Greece lodged an official complaint with Turkey on Tuesday seeking clarification over comments by former Prime Minister Mesut Yilmaz, who claimed in an interview over the weekend that Ankara had used secret funds to pay agents to set fire to Greek forests.
Yilmaz said on Tuesday that he had been misinterpreted and that he was referring to Greek intelligence agents starting fires in Turkey.
“I said that publishing these allegations before they were proved would be wrong for our relations with Greece,” said Yilmaz, who served as premier three times in the 1990s.

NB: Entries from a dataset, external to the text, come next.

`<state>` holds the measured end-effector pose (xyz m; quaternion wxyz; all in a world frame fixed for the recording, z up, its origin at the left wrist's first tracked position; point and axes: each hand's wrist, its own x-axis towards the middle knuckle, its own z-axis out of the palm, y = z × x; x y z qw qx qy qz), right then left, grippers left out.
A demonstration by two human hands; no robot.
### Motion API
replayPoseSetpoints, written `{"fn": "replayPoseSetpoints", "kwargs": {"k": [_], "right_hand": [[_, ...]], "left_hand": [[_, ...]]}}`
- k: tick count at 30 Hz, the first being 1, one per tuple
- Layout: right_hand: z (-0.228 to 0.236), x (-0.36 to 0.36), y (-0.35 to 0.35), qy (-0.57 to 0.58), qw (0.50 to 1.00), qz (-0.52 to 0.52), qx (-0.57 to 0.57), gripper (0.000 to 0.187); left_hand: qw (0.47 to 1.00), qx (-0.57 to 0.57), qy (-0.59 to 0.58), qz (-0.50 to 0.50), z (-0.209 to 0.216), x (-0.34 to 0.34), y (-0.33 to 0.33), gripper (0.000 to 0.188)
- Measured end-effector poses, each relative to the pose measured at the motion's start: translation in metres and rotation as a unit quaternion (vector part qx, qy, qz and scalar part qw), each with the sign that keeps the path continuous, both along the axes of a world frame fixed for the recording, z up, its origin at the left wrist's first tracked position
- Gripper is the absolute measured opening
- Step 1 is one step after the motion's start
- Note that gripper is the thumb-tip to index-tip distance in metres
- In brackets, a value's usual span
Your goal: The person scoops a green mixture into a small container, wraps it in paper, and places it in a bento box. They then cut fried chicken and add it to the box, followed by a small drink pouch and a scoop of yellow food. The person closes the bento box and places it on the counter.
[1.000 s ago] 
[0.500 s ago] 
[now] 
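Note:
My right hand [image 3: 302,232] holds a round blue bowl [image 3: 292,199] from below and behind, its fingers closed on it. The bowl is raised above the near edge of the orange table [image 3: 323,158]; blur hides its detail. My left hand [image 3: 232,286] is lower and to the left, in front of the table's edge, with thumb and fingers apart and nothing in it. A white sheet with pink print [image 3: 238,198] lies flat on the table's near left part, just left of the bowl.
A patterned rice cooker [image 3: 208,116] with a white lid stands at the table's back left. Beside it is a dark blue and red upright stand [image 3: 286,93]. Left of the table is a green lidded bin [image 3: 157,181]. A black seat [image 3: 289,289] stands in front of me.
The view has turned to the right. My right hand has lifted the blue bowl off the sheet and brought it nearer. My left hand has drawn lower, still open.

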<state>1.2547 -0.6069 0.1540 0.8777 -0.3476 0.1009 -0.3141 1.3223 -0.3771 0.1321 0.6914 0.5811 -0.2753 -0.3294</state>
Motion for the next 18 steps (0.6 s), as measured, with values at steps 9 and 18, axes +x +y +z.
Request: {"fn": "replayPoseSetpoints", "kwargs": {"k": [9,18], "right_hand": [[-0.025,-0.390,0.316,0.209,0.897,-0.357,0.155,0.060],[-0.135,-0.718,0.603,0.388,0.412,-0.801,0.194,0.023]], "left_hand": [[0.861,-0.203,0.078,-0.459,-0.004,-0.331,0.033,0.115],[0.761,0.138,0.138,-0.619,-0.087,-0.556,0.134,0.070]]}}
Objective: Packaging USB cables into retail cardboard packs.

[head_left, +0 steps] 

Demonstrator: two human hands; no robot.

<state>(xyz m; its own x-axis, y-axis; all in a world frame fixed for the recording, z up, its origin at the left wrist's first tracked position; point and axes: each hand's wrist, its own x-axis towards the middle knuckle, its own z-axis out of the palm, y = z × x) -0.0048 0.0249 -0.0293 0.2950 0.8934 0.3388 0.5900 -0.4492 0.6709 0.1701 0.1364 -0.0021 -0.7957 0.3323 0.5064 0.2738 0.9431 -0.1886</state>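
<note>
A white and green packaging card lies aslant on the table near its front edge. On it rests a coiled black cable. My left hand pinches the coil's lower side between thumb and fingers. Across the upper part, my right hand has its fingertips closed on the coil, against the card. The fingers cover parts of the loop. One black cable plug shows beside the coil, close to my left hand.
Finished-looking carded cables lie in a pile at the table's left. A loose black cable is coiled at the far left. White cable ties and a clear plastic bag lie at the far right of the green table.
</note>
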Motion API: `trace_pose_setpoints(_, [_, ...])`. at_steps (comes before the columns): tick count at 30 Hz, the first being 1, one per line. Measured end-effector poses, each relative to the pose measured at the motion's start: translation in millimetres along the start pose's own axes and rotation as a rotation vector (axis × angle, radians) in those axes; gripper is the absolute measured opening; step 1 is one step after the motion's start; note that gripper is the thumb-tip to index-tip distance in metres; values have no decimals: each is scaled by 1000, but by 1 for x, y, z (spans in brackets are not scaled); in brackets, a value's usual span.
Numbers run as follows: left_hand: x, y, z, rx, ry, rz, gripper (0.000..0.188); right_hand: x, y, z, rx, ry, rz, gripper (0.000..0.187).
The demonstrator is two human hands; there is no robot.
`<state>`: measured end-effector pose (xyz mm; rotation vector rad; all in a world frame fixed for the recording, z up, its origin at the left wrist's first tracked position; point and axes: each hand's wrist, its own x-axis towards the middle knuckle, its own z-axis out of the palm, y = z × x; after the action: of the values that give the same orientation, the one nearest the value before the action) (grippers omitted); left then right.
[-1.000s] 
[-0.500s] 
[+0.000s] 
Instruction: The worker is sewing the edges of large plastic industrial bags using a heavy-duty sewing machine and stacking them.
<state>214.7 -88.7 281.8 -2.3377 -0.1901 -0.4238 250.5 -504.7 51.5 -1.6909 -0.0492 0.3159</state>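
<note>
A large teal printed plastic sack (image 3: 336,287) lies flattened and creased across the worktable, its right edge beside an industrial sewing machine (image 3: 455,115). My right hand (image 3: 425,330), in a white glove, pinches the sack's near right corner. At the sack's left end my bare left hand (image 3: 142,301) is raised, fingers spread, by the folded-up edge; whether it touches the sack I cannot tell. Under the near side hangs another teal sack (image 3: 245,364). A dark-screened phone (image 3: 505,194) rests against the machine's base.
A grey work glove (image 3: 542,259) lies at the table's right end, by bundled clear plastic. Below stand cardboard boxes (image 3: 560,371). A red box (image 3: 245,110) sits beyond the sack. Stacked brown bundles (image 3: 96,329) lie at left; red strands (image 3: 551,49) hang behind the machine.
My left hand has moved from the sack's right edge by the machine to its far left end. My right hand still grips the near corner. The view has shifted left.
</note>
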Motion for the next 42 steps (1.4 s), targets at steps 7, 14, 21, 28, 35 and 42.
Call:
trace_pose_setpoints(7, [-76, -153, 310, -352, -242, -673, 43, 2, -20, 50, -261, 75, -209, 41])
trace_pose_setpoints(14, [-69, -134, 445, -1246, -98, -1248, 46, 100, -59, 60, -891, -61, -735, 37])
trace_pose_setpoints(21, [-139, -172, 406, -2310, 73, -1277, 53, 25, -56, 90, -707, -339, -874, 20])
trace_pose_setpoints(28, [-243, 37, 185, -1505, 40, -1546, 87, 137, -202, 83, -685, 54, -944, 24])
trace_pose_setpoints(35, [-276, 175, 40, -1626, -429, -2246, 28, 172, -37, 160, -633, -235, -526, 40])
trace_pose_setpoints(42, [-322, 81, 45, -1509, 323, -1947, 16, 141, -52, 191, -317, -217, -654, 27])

However, this did not deter Athens from submitting a demarche to the Turkish government in Ankara and to the embassy in Athens. Foreign Minister Stavros Dimas asked for Turkish authorities to look into Yilmaz’s original claims. In Greece, Supreme Court prosecutor Yiannis Tentes ordered prosecutors to re-examine the evidence gathered in relation to the forest fires of 1995.
The only official reaction from Turkey was a comment from Environment and Forest Minister Veysel Eroglu, who said that the matter would have to be investigated as the Turkish government had no information that backed up Yilmaz’s claims.
Intelligence sources told Kathimerini that the Greek government and military had been informed in 1993 that Turkey’s National Intelligence Organization (MIT) was behind some of Greece’s wildfires. Greece’s National Intelligence Service (EYP) received substantial information between 1995 and 1997 that MIT had instigated forest fires on eastern Aegean islands and in Attica and Thessaloniki.
In an unpublished document distributed to its NATO and European Union partners in 1998, Greece suggested Turkey was engaging in destabilizing acts on Greek soil, one of which was starting wildfires.